I believe he designed a downward spiral so he could get the clamps closer.



> And I came here expecting to see how Trent Reznor stores his pipe clamps.
> 
> - TungOil


----------



## 33706 (Mar 5, 2008)

Those last two comments really..*.'Hurt'*


----------



## Sylvain (Jul 23, 2011)

Excellent
I have a few aluminium sash clamps reinforced with a wooden batten as recommended by Paul Sellers.
I will screw screw-eyes in the end.


----------



## LeeRoyMan (Feb 23, 2019)

My umbrella stand is 30×60 on 8" wheels and will hold 105 bar clamps.
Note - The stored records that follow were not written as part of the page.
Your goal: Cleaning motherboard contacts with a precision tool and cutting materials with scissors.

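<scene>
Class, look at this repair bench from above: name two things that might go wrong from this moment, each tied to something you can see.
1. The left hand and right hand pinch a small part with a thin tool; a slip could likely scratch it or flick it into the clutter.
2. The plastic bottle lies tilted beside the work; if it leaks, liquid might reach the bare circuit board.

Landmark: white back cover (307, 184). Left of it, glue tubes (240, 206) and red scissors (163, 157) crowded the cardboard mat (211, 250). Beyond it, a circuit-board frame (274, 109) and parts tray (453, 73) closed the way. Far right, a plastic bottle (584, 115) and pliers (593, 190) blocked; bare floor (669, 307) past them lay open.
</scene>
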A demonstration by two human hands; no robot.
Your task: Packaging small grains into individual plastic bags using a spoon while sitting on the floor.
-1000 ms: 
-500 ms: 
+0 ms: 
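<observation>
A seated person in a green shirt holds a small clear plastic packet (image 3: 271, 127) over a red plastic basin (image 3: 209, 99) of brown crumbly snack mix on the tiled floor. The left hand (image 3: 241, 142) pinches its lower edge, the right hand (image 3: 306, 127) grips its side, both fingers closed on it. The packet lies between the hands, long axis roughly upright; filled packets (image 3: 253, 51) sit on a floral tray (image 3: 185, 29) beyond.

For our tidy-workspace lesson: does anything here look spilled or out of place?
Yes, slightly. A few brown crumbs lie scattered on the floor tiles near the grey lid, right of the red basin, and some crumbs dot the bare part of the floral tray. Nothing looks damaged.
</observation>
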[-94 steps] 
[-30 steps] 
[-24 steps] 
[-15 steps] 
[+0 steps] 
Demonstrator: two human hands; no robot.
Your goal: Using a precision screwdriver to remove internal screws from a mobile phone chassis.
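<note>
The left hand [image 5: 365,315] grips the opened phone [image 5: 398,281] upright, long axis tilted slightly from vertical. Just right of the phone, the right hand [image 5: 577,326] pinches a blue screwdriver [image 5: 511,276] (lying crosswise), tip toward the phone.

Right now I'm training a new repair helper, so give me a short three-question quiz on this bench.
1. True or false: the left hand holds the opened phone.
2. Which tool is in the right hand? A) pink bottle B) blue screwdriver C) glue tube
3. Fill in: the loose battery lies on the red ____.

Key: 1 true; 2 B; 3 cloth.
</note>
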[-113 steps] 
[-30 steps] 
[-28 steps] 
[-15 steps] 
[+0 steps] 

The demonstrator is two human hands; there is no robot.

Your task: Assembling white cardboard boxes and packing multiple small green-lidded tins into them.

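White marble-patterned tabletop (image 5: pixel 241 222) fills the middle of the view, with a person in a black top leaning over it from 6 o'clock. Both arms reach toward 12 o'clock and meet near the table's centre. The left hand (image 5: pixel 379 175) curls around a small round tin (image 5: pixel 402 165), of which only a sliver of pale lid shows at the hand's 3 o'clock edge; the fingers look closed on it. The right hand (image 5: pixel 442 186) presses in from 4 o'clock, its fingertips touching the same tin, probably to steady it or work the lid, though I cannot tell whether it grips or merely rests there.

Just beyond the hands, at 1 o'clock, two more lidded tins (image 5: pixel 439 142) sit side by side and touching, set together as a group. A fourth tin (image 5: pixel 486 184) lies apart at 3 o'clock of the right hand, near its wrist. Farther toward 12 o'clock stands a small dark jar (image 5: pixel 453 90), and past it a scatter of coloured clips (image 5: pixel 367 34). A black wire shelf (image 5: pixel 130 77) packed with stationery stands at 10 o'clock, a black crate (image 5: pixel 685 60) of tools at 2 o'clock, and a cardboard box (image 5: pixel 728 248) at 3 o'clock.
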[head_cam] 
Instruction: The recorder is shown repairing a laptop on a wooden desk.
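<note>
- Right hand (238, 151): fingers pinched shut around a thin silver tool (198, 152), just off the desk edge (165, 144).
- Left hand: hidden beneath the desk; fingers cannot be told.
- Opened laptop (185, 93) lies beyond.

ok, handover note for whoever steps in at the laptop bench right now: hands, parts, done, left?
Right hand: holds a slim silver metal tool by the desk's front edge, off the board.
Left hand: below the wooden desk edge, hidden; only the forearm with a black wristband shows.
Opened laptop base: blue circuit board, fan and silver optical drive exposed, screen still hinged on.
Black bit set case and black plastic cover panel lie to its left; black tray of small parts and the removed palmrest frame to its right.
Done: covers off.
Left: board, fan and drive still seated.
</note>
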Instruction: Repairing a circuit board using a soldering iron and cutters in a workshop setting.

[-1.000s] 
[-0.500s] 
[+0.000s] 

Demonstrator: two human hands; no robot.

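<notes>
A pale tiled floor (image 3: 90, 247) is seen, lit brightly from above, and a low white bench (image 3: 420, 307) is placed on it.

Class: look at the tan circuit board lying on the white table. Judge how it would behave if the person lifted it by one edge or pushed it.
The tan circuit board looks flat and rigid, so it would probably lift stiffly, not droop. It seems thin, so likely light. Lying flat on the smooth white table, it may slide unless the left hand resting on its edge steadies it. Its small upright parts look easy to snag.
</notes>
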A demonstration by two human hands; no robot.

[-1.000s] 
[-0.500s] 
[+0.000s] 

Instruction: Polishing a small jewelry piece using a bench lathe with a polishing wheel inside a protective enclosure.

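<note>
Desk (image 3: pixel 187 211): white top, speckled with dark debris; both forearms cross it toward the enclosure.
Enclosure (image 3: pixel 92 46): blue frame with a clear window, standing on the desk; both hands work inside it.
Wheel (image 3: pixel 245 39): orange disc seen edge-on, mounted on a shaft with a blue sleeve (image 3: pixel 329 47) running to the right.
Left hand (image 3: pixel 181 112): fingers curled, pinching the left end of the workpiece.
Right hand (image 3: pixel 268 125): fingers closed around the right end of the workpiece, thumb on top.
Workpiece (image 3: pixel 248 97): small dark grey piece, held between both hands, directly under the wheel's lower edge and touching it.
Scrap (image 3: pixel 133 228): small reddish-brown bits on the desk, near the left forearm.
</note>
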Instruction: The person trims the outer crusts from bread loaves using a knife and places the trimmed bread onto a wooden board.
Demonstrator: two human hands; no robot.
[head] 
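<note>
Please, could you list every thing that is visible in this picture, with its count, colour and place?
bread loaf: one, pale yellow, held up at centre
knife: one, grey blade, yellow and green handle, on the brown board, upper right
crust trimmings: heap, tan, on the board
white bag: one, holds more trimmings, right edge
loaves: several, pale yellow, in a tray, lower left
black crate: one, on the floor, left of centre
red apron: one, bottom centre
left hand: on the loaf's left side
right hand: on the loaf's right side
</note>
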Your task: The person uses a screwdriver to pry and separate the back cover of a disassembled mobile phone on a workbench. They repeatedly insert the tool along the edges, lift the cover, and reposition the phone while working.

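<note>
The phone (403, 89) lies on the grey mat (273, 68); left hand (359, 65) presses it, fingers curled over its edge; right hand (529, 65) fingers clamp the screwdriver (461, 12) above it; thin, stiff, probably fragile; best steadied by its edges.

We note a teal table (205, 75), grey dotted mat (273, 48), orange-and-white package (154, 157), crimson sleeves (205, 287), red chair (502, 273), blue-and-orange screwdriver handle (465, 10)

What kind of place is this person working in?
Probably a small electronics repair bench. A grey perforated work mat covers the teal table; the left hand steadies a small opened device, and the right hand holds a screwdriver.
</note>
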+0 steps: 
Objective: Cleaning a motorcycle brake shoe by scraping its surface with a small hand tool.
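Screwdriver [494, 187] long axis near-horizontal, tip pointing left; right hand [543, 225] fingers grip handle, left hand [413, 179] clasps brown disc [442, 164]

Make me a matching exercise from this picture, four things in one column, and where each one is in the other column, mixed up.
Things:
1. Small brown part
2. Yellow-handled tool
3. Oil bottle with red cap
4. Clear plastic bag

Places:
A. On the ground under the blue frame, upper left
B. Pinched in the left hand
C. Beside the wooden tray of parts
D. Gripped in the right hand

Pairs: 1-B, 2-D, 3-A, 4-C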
So nice to wheel it over to where I am working instead of walking back and forth for each one. 
But I do like the idea for people that don't have the space.


----------



## SMP (Aug 29, 2018)

> a snug fit for some masonry spiral nails, 8 inches long


In my day, 9 inch nails were NINE inches long <shakes>

So the premise here is that the pipes have a head like a hole, and the black iron are black as your soul?


----------



## TungOil (Jan 16, 2017)

> a snug fit for some masonry spiral nails, 8 inches long
> 
> In my day, 9 inch nails were NINE inches long
> 
> ...


Yeah, he gets it….


----------



## Roswell (Jan 20, 2012)

He'd rather die, than give you control.


----------